(El País, 08-01-2026) | Mercantil, civil y administrativo
La inflación ha dejado de ser una preocupación en la zona euro a lo largo de 2025, tal y como refleja el cierre del año con un incremento de precios del 2%, según los datos difundidos este miércoles por Eurostat. Aunque ya en el ejercicio anterior los precios habían comenzado a moderarse, ha sido en el año recién concluido cuando esa estabilidad se ha consolidado con mayor claridad, a la espera de posibles alteraciones derivadas de un entorno geopolítico especialmente incierto.
El ejercicio se anticipaba complejo desde el punto de vista económico tras el anuncio del regreso de Donald Trump a la presidencia de Estados Unidos y su intención de iniciar una guerra comercial, un escenario tradicionalmente negativo para la evolución de los precios. En los meses de marzo y abril esas advertencias se materializaron, pero finalmente los temores no se tradujeron en un repunte inflacionista. La falta de una reacción contundente por parte de la Unión Europea ante el aumento de los aranceles estadounidenses contribuyó de forma notable a contener los precios. Al no responder con subidas equivalentes ni penalizar los servicios procedentes de Estados Unidos, el impacto inflacionario fue prácticamente inexistente. La débil respuesta europea pudo suponer un revés en términos geoestratégicos, escenificado incluso en un club privado propiedad de Trump en Escocia, pero no tuvo efectos sobre la evolución de los precios.

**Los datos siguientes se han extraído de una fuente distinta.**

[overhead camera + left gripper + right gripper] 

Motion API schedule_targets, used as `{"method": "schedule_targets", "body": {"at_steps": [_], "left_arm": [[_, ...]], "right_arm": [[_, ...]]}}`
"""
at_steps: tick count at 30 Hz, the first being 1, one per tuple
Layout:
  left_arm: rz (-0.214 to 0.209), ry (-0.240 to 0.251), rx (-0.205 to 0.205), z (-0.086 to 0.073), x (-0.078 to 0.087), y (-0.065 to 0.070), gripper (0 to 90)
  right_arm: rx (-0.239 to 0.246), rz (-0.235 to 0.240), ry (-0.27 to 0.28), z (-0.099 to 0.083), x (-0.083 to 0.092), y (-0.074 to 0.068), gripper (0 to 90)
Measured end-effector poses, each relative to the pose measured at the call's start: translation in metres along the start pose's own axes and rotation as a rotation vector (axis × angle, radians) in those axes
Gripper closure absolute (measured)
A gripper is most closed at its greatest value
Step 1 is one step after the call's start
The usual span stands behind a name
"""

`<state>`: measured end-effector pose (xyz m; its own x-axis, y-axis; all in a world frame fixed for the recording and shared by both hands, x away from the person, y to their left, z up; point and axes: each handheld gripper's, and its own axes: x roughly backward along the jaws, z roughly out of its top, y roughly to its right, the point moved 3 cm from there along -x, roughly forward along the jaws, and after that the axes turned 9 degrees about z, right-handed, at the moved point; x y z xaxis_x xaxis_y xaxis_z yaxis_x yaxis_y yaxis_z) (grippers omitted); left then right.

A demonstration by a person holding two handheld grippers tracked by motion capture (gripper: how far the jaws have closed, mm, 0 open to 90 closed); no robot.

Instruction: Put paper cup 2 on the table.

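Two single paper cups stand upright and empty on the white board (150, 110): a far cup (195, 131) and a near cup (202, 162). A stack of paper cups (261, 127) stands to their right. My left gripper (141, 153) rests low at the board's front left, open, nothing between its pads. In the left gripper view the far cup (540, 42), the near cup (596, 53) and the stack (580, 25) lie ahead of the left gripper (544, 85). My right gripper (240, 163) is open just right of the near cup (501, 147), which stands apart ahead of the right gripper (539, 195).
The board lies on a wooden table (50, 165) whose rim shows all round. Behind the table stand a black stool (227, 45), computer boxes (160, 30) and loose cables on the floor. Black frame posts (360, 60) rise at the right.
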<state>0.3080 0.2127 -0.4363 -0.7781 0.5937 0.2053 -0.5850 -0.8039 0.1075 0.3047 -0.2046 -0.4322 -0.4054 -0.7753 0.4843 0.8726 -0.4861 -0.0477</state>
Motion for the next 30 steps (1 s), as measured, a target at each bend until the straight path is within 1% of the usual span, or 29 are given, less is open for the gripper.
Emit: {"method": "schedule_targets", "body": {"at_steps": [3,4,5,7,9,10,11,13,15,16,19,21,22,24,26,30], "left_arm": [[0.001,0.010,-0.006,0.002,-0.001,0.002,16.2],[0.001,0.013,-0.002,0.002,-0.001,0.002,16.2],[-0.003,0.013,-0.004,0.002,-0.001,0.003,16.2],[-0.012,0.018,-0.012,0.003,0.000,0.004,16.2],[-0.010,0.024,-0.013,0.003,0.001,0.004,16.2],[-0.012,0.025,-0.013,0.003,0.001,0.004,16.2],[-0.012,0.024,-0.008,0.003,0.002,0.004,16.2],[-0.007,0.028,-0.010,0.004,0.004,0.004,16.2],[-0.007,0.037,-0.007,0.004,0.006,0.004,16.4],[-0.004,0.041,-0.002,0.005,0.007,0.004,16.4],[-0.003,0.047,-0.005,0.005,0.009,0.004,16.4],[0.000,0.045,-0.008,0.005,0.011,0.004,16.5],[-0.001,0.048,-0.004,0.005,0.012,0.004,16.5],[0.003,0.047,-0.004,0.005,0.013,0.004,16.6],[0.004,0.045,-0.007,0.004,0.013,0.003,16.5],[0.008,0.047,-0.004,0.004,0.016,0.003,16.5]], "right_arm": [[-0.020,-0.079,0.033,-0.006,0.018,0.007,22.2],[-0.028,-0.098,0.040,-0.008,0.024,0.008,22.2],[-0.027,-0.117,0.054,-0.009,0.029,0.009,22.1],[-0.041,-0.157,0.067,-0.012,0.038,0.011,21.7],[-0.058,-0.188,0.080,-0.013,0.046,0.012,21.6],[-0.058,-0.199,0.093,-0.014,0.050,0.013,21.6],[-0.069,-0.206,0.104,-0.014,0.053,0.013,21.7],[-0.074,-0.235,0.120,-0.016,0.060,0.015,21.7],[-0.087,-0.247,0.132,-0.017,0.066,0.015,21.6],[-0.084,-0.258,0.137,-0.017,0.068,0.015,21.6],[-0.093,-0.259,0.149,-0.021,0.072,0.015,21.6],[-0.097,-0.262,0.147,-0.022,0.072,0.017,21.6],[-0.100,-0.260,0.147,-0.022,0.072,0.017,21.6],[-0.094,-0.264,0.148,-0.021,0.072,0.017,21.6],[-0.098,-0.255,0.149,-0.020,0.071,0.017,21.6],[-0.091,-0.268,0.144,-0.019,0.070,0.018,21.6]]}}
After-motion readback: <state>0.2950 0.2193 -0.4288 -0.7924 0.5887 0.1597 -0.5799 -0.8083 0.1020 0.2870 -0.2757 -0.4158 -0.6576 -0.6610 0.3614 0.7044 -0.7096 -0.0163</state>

El 2% alcanzado al cierre del año coincide con el objetivo de inflación que el Banco Central Europeo se ha fijado como referencia. A la vista de los datos de 2025, la institución presidida por Christine Lagarde ha cumplido con su mandato, ya que ese nivel se ha mantenido como pauta general durante el año, pese a algunas oscilaciones puntuales. La media anual se situó en el 2,12%, muy próxima al objetivo.
Con una inflación general en el entorno del 2%, todo apunta a que el BCE mantendrá sin cambios los tipos de interés en su próxima reunión del Consejo, prevista para el 29 de enero. Tras la rebaja aplicada en junio, que dejó el precio oficial del dinero en el 2%, no se han producido nuevas modificaciones. Además, todavía es pronto para evaluar el impacto económico y energético de acontecimientos recientes como la captura de Nicolás Maduro en Venezuela, por lo que previsiblemente prevalecerá una postura prudente.
La evolución de la energía ha sido determinante para mantener a raya los precios en diciembre. Aunque su peso en el índice general no es elevado, su descenso del 1,9% ha contribuido de forma significativa a la moderación de la inflación. Al tratarse de un insumo básico para el conjunto de la actividad económica, sus fluctuaciones acaban trasladándose, directa o indirectamente, al IPC. El resto de componentes del índice también muestran una aproximación progresiva al objetivo del 2%. La inflación subyacente, que excluye los elementos más volátiles como la energía y los alimentos frescos, se situó en el 2,4%, nivel que se mantiene desde hace tres meses. El apartado que continúa mostrando mayor resistencia es el de los servicios, que registra un aumento del 3%.
Por países, la reducción de una décima en la tasa general ya se intuía tras conocerse los datos de Alemania y Francia, donde la inflación se situó en el 2% y el 0,7%, respectivamente. En España, por su parte, el índice se colocó en el 3% tras descender dos décimas.